Ein zentraler Punkt bei der Untersuchung des Business Cases war es, die finanziellen Auswirkungen der Handlungsoptionen zu prüfen. Bei den Einsparungen handelte es sich überwiegend um periodisch anfallende Kosten, beispielsweise aufgrund von schlanken Prozessen oder einem verbesserten Auftragsabwicklungsprozess von der Diagnose bis zur Medikamenteneinnahme durch die Nutzung von digitalen Technologien. Zur Ermöglichung der Optimierungen sind ständige Kosten notwendig (z.B. Lizenzkosten), meist handelt es sich jedoch um Einmalkosten im Sinne von Investitionskosten oder Projektkosten für die Konzeption der Software-Struktur. Leitlinien der Verbesserungen waren Digitalisierung und Lean Management. Mit einer durchgängigen Informationsstruktur kann Doppelarbeit vermieden und eine tiefgreifende Datenarchitektur geschaffen werden. Anhand von KPI und Kennzahlen werden diese bewertet. Mit Hilfe von Anwendungen im Bereich Künstliche Intelligenz, Machine Learning und Business Intelligence konnten Teilprozesse automatisiert werden. Es war wichtig, dass für zukünftige Business Cases Datentransparenz hergestellt wird.
Neben finanzgetriebenen Bewertungskriterien erlauben strategische Kriterien eine erweiterte Betrachtung der Handlungsoptionen. Darunter fallen strategische Nutzenaspekte, welche eine digitale Transformation und die Bildung eines Digitalen Zwillings langfristig mit sich bringen. Die kostspielige Gewinnung dieses Wissens kann nicht nur auf dieses eine ERP-Projekt bezogen werden. Auch Risikofaktoren werden im Zuge einer Risiko-Analyse und Projekt-FMEA integriert. Analog zum im pharmazeutischen Bereich üblichen Risikomanagement haben die TCW-Berater einen CAPA-Prozess entwickelt und mit einer Sensitivitätsanalyse mögliche Problemfaktoren identifiziert. Mit einer Schnittstellenanalyse wurde festgestellt, dass durch eine Standardisierung der Prozess- und Software-Architektur eine agilere Organisation mit einfacherem Wechsel von Personal und einem gemeinsamen Verständnis von Prozessen möglich ist.
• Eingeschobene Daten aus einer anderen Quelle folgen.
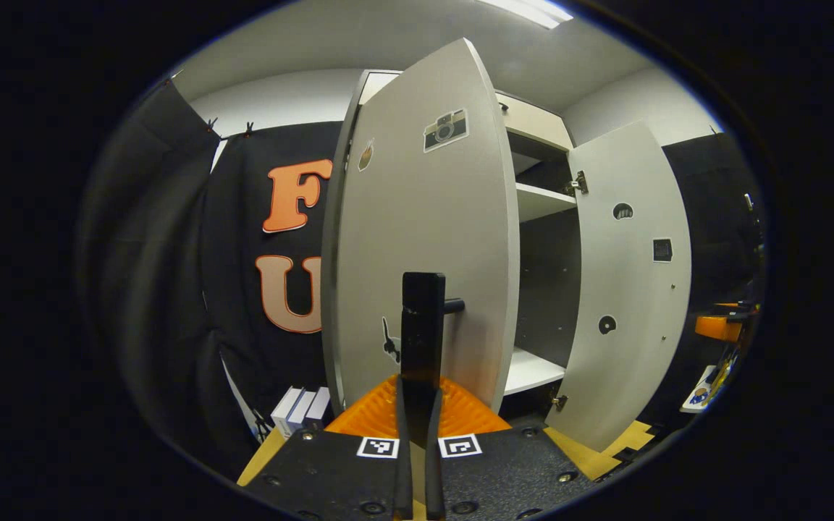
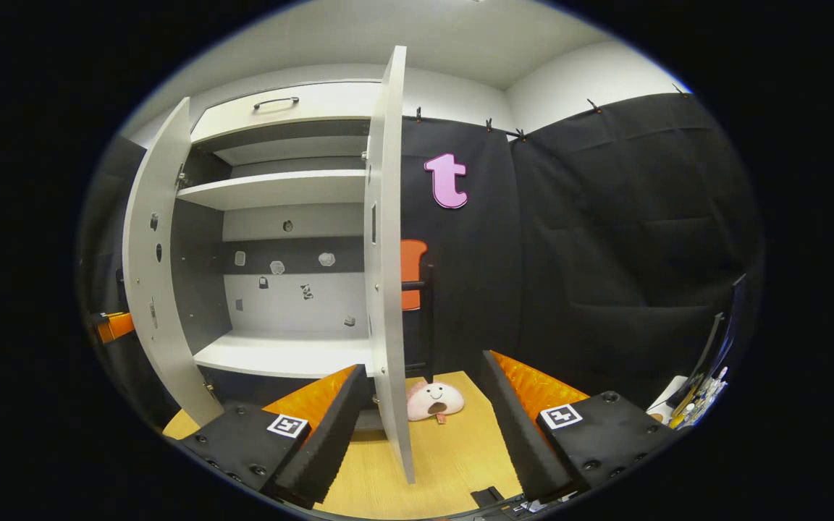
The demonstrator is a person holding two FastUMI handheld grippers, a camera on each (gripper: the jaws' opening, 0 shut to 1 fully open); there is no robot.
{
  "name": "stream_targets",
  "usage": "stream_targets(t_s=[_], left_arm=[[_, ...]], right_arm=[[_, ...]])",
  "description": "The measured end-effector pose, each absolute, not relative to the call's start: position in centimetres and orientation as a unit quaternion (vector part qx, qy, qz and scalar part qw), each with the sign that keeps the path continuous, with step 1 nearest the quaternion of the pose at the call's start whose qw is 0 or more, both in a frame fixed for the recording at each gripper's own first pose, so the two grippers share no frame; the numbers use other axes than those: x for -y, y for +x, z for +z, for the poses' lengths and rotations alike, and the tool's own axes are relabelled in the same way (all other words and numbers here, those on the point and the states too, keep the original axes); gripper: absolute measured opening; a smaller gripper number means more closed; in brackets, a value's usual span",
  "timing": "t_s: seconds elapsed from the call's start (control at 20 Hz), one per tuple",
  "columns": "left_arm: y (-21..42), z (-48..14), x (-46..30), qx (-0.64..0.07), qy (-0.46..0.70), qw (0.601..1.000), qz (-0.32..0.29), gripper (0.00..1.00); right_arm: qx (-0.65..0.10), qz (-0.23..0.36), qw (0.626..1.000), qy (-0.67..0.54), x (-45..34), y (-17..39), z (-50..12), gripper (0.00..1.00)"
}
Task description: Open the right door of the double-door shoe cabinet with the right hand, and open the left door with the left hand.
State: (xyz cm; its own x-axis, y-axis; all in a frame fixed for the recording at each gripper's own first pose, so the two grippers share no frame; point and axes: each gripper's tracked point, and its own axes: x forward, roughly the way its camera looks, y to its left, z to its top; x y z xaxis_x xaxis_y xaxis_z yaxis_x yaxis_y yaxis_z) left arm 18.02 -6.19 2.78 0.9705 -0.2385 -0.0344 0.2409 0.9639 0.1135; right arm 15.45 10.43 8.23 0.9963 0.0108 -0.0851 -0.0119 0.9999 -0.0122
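In the left gripper view the shoe cabinet's left door [image 1: 417, 217] stands swung out right in front of me, stickers on its face. My left gripper [image 1: 417, 394] is shut on its vertical black handle [image 1: 423, 318]. The right door [image 1: 630, 289] hangs wide open farther right, and an orange part of the right gripper [image 1: 719, 327] peeks past it. In the right gripper view the right door [image 2: 386, 253] appears edge-on, its black handle [image 2: 428, 325] on the far side. My right gripper [image 2: 420, 416] is open, its fingers [image 2: 326, 427] either side of the door's lower edge without touching. The left door [image 2: 156, 275] stands open at left.
Bare white shelves [image 2: 279, 189] and a bottom shelf [image 2: 287, 354] show inside the cabinet, with a drawer handle [image 2: 276, 103] above. A pink plush toy [image 2: 434, 399] lies on the wooden floor [image 2: 453, 456]. White boxes [image 1: 301, 409] stand by the black cloth wall.
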Motion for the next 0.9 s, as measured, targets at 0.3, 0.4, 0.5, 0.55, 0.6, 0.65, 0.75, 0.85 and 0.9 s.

Nach Abschluss der Business Case Analyse wurde jene Option gewählt, mit welcher die größten positiven Kapitalflüsse zu erwarten sind. Der Break-Even für das vorliegende ERP-Projekt liegt bei unter 2,5 Jahren. Aufgrund der positiven finanziellen und strategischen Effekte wird das umfangreiche Konzept „Prozesse 4.0“ gegenüber dem aktuellen Status Quo bevorzugt. Wichtig ist, dass die Vorgaben des Business Case während der Umsetzung regelmäßig auf ihre Erfüllung geprüft und gegebenenfalls angepasst werden, um zum jeweiligen Entscheidungszeitpunkt immer die beste Auswahl zu treffen.